* TASK DATA:

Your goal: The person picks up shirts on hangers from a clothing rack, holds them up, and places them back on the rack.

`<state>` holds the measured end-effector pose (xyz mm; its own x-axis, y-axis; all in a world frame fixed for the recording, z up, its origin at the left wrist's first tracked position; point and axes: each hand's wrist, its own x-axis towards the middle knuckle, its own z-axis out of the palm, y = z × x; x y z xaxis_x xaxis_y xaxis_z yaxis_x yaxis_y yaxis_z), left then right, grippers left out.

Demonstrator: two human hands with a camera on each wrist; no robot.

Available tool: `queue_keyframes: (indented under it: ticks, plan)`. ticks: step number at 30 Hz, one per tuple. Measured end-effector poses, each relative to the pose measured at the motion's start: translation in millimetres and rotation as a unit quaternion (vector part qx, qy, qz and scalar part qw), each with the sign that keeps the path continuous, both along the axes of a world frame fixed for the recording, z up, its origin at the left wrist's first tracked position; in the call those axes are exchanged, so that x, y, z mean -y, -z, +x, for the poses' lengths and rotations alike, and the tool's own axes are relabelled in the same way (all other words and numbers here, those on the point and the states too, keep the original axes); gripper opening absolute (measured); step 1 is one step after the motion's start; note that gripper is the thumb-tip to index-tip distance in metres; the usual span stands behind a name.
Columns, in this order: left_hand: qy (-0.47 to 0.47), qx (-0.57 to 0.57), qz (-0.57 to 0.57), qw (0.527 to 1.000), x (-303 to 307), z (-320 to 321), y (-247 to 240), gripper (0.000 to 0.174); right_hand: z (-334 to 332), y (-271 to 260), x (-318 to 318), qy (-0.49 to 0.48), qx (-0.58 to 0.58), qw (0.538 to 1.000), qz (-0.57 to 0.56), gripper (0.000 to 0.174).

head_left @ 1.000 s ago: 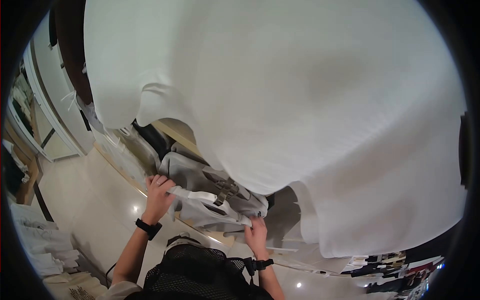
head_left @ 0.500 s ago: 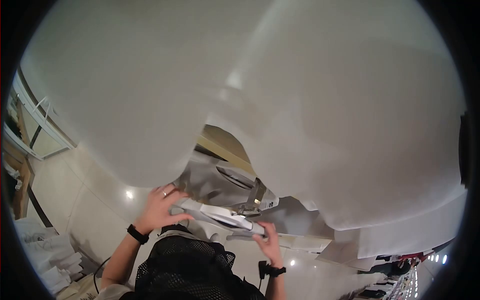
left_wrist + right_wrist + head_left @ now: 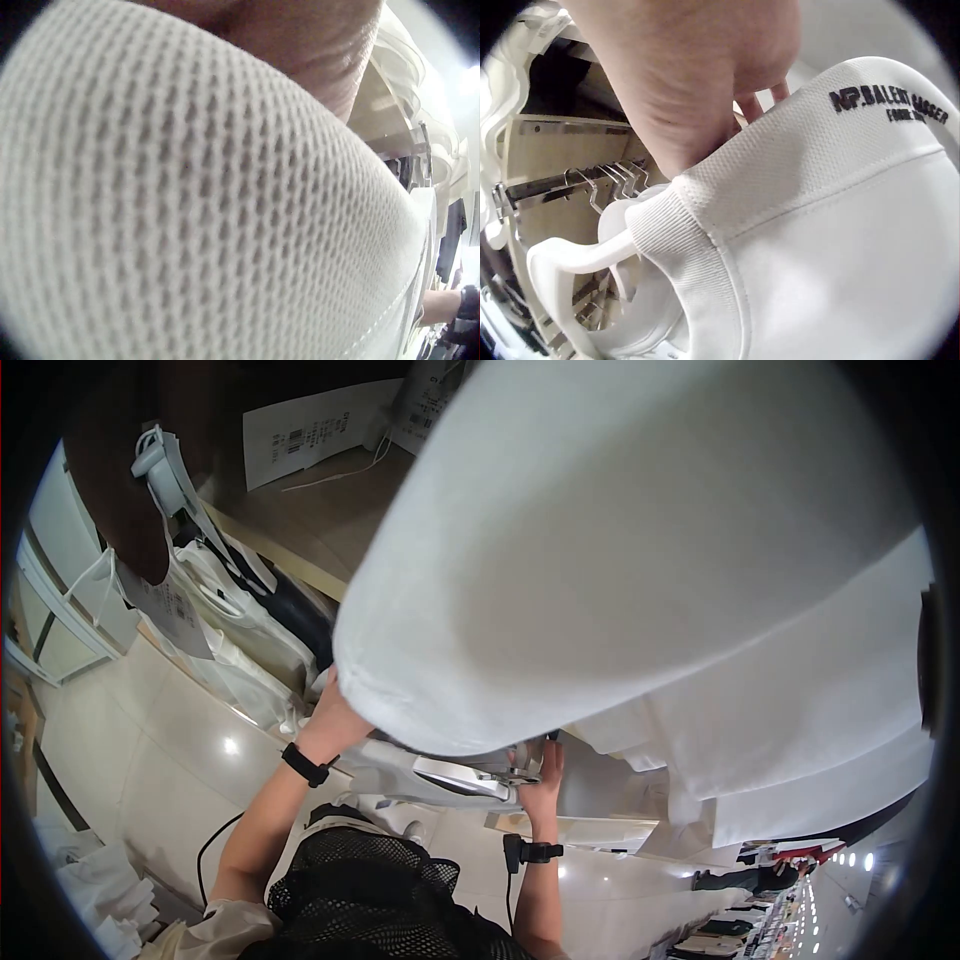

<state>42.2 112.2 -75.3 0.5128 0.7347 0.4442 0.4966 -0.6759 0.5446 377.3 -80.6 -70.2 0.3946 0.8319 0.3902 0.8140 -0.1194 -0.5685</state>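
While right hand [image 3: 541, 785], fingers extended, touched lettered white shirt [image 3: 840, 232], left hand [image 3: 338, 722] grip couldn't be told; level support seemed best.

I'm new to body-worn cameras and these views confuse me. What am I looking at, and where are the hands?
There's no robot, just a person's bare hands. The picture showing both forearms comes from a head camera looking down; the close-ups come from cameras on each wrist.

The left hand is partly hidden behind a large white cloth, and knitted fabric fills most of its close-up. The right hand is partly behind the upper edge of a white garment with dark lettering. I can't tell how firmly either hand grips. Nearby is a metal rail with hooks.
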Motion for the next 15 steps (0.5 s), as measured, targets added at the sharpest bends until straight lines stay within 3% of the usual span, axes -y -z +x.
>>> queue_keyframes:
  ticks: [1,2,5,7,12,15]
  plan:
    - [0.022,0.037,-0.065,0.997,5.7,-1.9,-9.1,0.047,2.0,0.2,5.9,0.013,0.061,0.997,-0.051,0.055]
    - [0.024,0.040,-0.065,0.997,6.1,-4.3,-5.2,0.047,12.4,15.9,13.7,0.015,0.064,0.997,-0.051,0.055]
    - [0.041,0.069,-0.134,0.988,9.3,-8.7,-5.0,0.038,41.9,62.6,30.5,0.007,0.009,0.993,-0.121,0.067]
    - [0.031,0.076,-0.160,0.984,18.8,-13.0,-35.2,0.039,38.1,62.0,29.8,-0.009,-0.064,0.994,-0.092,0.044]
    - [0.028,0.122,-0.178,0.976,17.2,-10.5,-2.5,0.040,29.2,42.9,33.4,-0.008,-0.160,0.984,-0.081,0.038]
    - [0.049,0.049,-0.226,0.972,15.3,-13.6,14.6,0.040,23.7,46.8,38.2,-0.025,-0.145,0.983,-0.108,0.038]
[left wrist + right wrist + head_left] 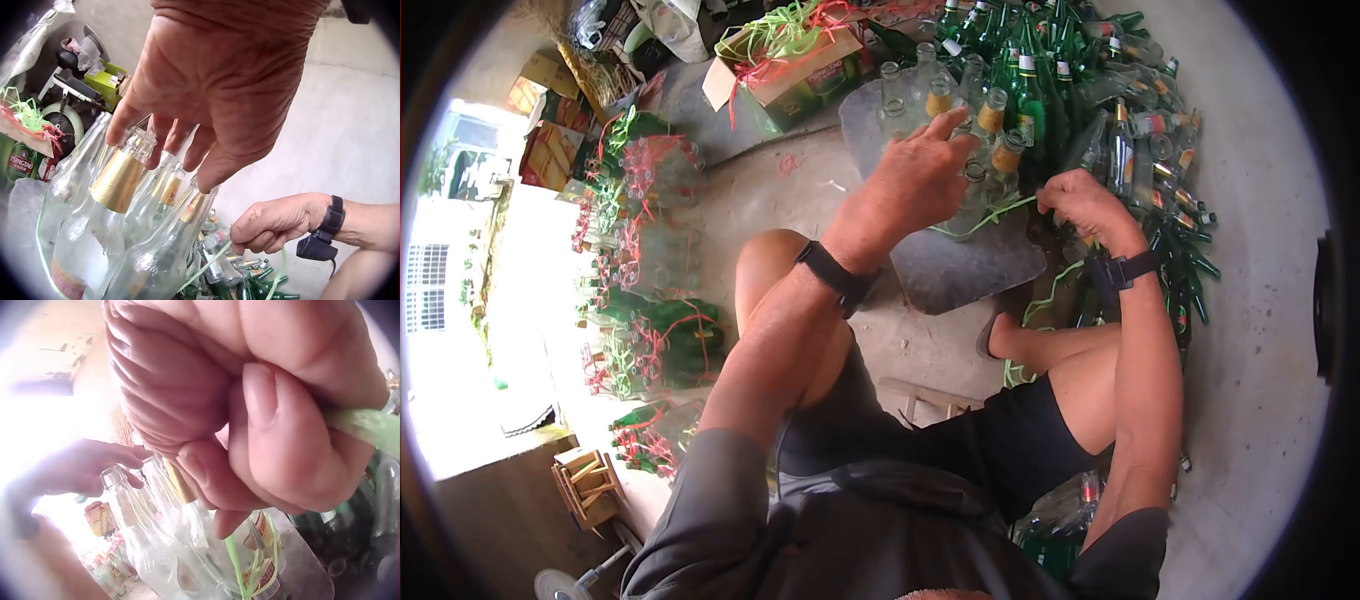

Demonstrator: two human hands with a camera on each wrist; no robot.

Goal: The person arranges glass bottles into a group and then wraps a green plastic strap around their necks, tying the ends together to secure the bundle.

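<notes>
Clear glass bottles (87, 247), some with gold foil necks, stand bunched on a grey board (975, 270) in front of the person. The left hand (915, 185) lies over their tops; in the left wrist view its fingers (161, 140) reach down among the bottle mouths. A pale green plastic string (1005, 210) runs around the lower part of the bunch. To the right of the bottles, the right hand (1095, 210) grips this string in curled fingers. The string stretches from that hand to the bottles, and another length hangs below the hand.
Many green bottles (1030, 110) crowd behind and to the right. A carton (815, 85) with red and green string stands at the back. Tied bottle bundles (665, 250) line the left side. A wooden stool (920, 395) is between the person's legs.
</notes>
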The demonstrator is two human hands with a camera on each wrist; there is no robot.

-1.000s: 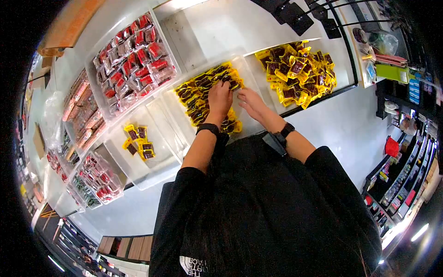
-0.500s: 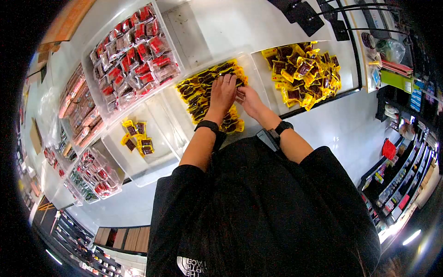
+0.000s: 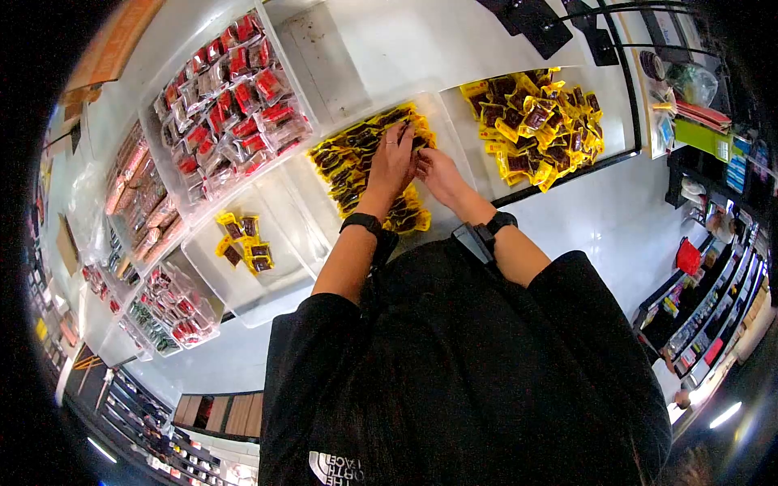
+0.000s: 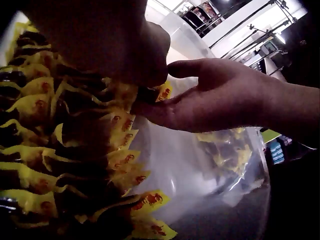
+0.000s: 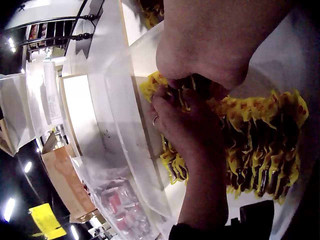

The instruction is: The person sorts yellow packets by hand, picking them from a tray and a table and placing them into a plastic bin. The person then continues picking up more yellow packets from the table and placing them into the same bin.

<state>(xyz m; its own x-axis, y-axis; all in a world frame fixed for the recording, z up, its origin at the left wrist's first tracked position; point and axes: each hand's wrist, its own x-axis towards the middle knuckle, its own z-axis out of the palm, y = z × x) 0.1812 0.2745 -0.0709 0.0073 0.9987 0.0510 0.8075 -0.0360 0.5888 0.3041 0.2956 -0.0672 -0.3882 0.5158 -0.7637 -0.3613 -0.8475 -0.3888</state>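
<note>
In the head view, my left hand [image 3: 391, 164], with a ring on one finger, is over the far right part of the rows of yellow-and-dark packets [image 3: 344, 166] in a clear bin. The right wrist view shows the left hand [image 5: 187, 127] pinching a packet with its curled fingers. My right hand [image 3: 444, 176] meets it from the right; in the left wrist view this hand [image 4: 225, 95] has nearly straight fingers and its thumb apart, by a packet's yellow end [image 4: 164, 92]. The fingertips are partly hidden behind the left hand.
A heap of loose yellow packets [image 3: 535, 130] lies to the right of the bin. On the left stand a bin of red packets [image 3: 235, 109] and a bin with a few yellow packets [image 3: 243, 243]. Black stands [image 3: 535, 28] are at the far side.
My right hand has moved in from the bin's right edge and now meets my left hand. The left hand's fingers have shifted slightly towards the far side of the rows.
</note>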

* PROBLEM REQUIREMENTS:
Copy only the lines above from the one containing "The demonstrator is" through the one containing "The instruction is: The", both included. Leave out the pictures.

* RESULT OF THIS TASK:
The demonstrator is two human hands with a camera on each wrist; there is no robot.

-1.000s: 
-0.500s: 
+0.000s: 
+0.000s: 
+0.000s: 

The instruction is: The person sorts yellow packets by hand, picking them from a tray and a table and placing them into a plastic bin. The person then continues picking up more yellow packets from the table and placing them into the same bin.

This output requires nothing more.